Are tests useful? Sure, if the results come from a variety of models, are transparent and timely, and viewed as diagnostic tools requiring human interpretation.
Mathvale,
not sure if Tim knows any stats, but most people don’t and therefore have no clue what it means to say that “teachers account for about 1% to14% of variability in test scores” and that “correlation does not imply causation”
While “1% to14%” should sound UNimpressive even to someone who just understands percentages and no stats, anyone who knows the first thing about statistics understands that that is tantamount to saying that any relationship that exists between teachers and test scores is very nearly random — certainly far below the level that any real scientist would take seriously.
In sciences like physics, chemistry and even biology, such a poor “correlation” would actually be considered “non-correlation” and anyone who made the claim that it should act as the basis for high stakes decisions (firing teachers and/or denying tenure) would be (and is) considered a crackpot.
But in economics, for some strange reason, they are held up as “geniuses” and given prizes.
Correction
I should have said “any relationship that exists between teachers and test score variability is very nearly random”
The US Supreme Court’s unanimous decision in 1993 Nobelman vs.
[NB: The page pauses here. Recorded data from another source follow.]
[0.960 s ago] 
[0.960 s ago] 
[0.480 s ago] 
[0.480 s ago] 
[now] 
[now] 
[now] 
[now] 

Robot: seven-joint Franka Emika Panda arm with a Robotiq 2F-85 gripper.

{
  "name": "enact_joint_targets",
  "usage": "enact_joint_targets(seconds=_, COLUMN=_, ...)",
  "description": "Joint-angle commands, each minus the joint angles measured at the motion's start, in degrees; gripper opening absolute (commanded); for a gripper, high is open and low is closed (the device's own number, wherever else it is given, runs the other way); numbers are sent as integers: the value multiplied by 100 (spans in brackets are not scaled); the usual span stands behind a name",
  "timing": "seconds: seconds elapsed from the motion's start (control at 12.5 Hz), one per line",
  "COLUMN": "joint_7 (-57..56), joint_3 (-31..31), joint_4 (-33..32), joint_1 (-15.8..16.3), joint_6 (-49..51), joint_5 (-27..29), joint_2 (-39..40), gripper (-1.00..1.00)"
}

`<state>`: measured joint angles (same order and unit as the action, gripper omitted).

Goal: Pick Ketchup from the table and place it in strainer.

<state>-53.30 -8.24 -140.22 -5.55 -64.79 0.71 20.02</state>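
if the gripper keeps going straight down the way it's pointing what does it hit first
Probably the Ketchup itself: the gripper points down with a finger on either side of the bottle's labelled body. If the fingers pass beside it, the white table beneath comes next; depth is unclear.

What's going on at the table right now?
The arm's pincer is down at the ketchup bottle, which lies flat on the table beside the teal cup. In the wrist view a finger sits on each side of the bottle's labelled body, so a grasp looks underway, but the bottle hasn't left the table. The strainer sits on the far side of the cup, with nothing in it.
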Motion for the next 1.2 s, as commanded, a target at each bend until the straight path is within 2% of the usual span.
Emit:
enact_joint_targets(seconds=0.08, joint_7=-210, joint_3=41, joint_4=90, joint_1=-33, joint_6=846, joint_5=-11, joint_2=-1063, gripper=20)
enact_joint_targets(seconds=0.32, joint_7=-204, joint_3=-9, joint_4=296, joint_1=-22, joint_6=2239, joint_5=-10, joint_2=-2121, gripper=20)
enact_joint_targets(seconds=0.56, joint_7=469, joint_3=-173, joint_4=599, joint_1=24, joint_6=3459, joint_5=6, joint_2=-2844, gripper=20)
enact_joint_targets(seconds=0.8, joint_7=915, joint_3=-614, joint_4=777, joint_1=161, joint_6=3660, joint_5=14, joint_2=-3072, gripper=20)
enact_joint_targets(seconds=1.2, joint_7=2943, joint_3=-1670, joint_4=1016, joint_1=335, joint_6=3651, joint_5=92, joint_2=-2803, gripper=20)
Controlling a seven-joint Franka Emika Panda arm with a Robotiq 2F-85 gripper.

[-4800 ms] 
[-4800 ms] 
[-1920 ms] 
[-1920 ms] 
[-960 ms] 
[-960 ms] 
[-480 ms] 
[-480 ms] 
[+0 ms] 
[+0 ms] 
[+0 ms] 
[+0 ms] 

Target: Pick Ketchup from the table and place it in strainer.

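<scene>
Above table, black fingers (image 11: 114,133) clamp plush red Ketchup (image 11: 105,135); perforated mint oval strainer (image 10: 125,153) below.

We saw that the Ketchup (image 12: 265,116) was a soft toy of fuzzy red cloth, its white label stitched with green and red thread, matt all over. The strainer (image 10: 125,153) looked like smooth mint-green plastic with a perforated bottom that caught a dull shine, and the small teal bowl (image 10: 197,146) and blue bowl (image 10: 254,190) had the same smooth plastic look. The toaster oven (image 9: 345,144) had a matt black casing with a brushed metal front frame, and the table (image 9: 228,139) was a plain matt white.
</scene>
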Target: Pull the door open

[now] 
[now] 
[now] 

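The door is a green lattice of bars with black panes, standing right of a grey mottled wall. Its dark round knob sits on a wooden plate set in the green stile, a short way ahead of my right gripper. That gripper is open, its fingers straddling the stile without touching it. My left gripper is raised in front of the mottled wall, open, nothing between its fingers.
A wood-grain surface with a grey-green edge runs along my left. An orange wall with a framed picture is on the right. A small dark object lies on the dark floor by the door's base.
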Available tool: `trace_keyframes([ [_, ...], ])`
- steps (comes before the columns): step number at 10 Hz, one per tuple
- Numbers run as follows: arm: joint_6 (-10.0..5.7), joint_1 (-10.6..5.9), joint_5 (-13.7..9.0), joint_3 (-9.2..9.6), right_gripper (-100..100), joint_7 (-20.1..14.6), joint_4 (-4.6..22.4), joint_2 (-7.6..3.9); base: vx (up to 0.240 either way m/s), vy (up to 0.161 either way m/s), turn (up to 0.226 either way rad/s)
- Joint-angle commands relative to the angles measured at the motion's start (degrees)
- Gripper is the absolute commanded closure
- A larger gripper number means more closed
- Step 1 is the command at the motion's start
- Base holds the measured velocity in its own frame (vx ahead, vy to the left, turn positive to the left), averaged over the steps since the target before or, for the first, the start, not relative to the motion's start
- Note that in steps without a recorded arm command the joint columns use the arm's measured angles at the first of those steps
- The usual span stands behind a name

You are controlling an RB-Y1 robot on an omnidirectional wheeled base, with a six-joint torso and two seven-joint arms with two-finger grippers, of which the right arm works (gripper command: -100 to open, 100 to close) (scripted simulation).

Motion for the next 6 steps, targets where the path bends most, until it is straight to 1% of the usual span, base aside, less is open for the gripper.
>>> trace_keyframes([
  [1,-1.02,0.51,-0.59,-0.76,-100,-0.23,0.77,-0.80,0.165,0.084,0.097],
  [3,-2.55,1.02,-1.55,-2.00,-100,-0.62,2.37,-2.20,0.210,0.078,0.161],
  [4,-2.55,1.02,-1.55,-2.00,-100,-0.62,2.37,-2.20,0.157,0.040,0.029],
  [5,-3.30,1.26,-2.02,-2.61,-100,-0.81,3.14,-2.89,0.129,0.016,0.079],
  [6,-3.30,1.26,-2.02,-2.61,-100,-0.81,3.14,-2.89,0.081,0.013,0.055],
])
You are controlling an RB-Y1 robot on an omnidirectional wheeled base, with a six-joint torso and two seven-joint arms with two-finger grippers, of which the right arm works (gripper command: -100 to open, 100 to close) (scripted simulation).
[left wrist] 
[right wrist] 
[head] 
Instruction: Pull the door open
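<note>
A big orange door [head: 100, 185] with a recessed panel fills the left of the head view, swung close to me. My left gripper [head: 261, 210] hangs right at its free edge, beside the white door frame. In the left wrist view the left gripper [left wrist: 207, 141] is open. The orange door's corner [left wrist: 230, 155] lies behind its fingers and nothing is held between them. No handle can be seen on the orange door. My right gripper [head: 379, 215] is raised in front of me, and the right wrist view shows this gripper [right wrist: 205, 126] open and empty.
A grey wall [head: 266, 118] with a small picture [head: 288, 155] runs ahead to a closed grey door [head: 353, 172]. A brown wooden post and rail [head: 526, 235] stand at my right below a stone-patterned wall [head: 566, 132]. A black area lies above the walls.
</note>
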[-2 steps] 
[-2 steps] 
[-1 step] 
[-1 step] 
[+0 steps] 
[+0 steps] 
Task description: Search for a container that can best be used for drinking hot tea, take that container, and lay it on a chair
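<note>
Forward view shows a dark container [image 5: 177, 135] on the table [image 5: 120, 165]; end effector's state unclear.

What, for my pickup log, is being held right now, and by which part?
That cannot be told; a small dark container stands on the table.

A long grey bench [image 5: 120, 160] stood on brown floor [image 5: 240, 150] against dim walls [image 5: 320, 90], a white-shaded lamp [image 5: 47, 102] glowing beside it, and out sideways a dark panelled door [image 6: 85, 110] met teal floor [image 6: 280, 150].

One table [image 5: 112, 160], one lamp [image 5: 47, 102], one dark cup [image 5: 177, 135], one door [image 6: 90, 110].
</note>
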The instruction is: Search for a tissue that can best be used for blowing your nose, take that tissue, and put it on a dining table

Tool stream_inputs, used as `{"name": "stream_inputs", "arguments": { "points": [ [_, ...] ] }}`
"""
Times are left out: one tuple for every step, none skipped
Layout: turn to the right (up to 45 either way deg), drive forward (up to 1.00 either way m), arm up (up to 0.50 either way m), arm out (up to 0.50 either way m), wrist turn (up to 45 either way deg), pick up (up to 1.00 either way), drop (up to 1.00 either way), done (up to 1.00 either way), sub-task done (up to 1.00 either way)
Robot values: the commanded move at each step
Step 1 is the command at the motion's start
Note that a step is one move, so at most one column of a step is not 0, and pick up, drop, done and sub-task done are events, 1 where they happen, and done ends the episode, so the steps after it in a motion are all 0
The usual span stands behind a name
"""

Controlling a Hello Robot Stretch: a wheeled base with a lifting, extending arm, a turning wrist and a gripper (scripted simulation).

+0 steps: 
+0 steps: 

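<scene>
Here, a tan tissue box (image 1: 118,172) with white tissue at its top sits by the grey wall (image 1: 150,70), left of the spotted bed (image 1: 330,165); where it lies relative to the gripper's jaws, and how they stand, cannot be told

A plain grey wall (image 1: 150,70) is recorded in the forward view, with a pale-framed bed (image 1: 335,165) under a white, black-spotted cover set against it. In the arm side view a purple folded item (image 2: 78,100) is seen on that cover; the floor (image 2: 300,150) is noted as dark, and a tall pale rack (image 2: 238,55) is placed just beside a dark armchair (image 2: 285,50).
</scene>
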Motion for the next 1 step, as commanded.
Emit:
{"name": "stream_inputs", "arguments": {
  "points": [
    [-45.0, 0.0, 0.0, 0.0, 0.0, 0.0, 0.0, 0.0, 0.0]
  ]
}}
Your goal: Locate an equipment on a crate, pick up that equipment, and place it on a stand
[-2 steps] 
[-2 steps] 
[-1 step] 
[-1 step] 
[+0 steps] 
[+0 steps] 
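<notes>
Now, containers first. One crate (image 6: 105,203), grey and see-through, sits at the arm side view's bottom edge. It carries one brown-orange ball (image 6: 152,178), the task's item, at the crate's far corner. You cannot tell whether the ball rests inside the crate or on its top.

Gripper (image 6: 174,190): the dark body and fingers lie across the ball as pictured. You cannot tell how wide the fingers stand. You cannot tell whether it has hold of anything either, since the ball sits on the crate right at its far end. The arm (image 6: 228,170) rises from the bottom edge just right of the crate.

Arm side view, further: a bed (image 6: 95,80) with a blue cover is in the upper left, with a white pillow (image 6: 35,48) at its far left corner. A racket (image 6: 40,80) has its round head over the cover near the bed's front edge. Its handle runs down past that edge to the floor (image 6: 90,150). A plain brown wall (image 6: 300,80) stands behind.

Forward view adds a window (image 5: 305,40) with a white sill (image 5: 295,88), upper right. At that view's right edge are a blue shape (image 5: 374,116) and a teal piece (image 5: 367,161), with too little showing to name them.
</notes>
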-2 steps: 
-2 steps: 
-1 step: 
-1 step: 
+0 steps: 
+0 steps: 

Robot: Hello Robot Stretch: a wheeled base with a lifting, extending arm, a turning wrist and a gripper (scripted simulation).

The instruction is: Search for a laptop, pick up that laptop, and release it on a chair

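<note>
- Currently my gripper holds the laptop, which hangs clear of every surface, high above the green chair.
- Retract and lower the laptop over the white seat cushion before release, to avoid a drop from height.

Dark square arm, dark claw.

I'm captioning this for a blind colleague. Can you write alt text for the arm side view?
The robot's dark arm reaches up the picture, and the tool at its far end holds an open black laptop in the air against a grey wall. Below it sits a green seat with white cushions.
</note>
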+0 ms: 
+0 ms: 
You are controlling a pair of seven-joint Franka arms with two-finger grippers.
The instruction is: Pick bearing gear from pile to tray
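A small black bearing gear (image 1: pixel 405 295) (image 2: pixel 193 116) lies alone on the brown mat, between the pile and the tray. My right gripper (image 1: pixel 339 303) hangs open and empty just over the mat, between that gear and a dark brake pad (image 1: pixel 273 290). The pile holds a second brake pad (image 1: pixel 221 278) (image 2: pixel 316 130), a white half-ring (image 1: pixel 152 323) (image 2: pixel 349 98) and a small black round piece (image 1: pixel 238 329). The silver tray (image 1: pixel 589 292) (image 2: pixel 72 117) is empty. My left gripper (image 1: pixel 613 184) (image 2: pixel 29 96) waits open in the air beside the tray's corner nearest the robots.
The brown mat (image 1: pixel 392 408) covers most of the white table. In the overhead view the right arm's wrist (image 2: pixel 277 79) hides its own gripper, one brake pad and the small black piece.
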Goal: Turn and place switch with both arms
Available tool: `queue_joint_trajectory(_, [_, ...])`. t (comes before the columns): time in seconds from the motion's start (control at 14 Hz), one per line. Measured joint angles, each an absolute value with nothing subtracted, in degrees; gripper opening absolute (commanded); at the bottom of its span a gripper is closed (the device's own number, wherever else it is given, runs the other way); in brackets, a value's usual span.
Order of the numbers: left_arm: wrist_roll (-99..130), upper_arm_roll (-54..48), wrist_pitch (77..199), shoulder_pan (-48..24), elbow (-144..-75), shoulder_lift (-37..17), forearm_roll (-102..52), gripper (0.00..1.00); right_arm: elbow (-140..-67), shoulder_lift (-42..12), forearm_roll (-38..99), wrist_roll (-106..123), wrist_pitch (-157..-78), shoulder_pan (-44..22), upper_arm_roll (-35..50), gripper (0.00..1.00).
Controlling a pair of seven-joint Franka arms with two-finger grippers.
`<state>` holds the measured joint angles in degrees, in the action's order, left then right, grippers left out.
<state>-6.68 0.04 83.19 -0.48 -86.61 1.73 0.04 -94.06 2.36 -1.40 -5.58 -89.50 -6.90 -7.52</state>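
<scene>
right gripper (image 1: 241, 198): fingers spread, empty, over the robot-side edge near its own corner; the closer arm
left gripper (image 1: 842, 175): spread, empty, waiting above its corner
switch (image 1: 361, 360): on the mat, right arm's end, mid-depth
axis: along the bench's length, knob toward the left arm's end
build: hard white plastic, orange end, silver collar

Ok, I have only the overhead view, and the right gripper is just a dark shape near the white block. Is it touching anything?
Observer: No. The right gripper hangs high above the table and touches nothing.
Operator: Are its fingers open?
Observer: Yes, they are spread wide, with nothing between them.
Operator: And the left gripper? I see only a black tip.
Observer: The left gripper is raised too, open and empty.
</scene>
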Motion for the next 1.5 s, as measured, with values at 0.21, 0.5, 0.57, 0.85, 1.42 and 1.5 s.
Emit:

American Savings sided with banks against homeowners. Value of the house is irrelevant, we move from asset-based to debt-based economy almost overnight. Securitize the mortgages, sell them as over-rated bonds, hedge fund insures the bonds against the ultimate default of the homeowner. (Not that difficult to understand…)
Now, the world will turn to China for infrastructure funding. Wall Street’s days are numbered.